他把背包、安全帽、礼物和外套散放在椅子上,非常满意地抱住手臂,对自己宣称:这
就是我们的桌子啦!
    快乐地,在大局底定以后,他到楼下柜台买一杯可乐,加冰的大杯可乐,慰劳自己
的一场虚惊。
    可是,再回到座位时,他才发现,风云瞬息变幻,报纸的主人回来了,端端正正在
座位上。这、是、人、家、的、座、位。
    没来得及采取应变措施,他也坐下。对面鬈发女子抬起头看他,一面取下随身听耳
机,微笑着,准备谈话的神气。
    他的心奇异地平静下来,很自然地问:
    今天行情怎么样?
    不太好哦。
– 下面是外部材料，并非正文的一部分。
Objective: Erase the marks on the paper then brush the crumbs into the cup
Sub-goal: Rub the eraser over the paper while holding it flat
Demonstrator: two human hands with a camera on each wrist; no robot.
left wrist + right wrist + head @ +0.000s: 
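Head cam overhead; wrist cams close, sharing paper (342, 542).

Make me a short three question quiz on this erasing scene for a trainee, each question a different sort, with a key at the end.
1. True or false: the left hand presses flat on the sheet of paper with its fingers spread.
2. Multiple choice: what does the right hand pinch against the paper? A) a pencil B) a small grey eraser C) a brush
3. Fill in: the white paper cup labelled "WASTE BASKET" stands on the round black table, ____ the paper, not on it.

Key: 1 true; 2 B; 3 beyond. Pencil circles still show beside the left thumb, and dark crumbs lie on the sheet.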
女子回答,对他如何知道自己在听股票行情,一点也不惊讶。
    跌了两百多点,还好,我只是小赔。她继续说,并没有气恼,仍是笑着的。他因此
看见她眼角的细纹。
    你买了什么股?他忍不住问。
    她对他说了,他便把股票行情分析给她听,并且给她建议。她仔细的听,在他的话
告一段落的时候问:你在做什么?
    学生。他笑起来,我念大学,经济系。
    怪不得了。她问:
    你过得好不好?
    好哇!他把自己目前的生活状况向她报告,包括上课的科目、社团的活动,还有前
半年与同学合资买股票赚了一笔钱的事,绝少向人提起的,也说了。
    你呢?你在做什么?
    我做母亲了。
    真的?真的?
    是啊!我已经三十五岁了,女儿都五岁,上幼儿园了。
    她毫无防备地向他说,每天接送女儿;去超级市场买菜;到号子里凑凑热闹:与昔
日姐妹淘逛街、喝咖啡;假日里全家开车往郊外踏青。说着,从提袋里取出女儿在花丛
中天真烂漫的相片,推到他面前。
    看!我女儿。
    好可爱!他的眼睛从相片抬起,停留在她脸上,仔细端详:跟你很像呢,笑起来的
样子。
    是吗?她的笑意更深,宠爱地凝视着相片。
    你、过得好不好?他问得很固执,令自己诧异。
    她不说不笑,认真地思索片刻,然后回答:我现在很好,过得很安静。
    三十五岁的女人,或多或少有一些不堪细究的烟尘往事,却没有什么比此刻的心境
更重要。
    我很好。她笃定地,再一次说。
    这样就好。他说了这句,自己也不明白的话。
    然后,他们都不说话了,并且发现,直到这时侯才发现,彼此其实是陌生人。可是,
在那些紧密接合的交谈中,彷佛一个三十五岁女人的沧桑,他都懂得;一个二十岁男孩
的飞扬,她都熟悉。
    好象他们一直在一起,分开了一下子,又回来了,看见彼此,仍不放心,所以还要
问一声:好不好?
    约了朋友吗?她笑着问,这时才省悟到所在的时空,他们原是为了别的目的而来。
    是啊!你也是?
    她点头,不说话,再没机会对他说话了。
    他的朋友到了,她的朋友紧接着也到了。当他转侧时,赫然发现,楼上的客人不知
何时散尽了,阳光大片地映照在那些空出的桌台和座位上。
    这是一则冬天的故事,到了春天,他们也许就忘了。
    也许,他们永远不会忘记。
    男孩把这故事说完,窗外寒风细雨,我坐在他身边,静静聆听着。
    那些突然到快餐店的人,好象只是为了让我和她相遇,在一张桌子上。所以,他们
突然都不见了。他说。
    会不会是很久以前,我们都记不得的一次前生,她过得不好,我很担心,所以记着,
下次看见她的时候,一定要问问她。有没有这种可能?他问我。
    我把热茶捧在掌中取暖,有没有这种可能?今生怎能印证前世?来世能否记忆今生?
    我也有依然牵挂而已经失去的朋友,不能再通讯息。岁末年初,互寄问候的时节,
偶尔会对着卡片柜怔忡。
    梦魂却是拘管不住的,黎明前,挣脱了形体,千山万水苦苦寻去,直到那人面前,
筋疲力尽、按捺着喉头的澎湃,暗哑地问:
    你过得好不好?
    还没等到回答,便转醒过来。因为谜底未曾揭晓,于是有了愈深的惆怅。
    必然有人不大相信,但,我相信这样的事。记忆已经空洞无存了,悬念却在轮回中
沉淀下来,于是,在极珍贵的机缘邂逅,为的只是问一声:
    你过得好不好?
    像是一个悠远的回声,被苍凉追逐。如果有朋友,在今生便这样问你,请你一定要
用心地、诚实地,告诉他。

相见欢
    你知道爱情,
    我知道爱情;
    人们都以为知道爱情是怎么回事。
    他们其实不知道
    能够在这时侯遇见你,龙龙。除了感激,还能向世界要求什么?
    是的,龙龙,初相遇我便承认,自己是表里不一的,我是那样的女子。或许因为星
座,或许因为血型;人们对我细细密密的掌纹感到兴趣。
    第一次,“我”在人前出现,看来是个稚气单纯的小女孩;两年以后,人们以一种
注视女人的眼光看“我”。
    是什么让我这样迅速的成长?
    因为我仍企图在这复杂的世界,率性地生活;同时,努力也不能磨钝敏锐的感觉。
    他们其实不知道;而你偏知道,龙龙。
    当我突然笑起来的时候,你看见,一个为极简单的理由而开怀的,小小的女孩。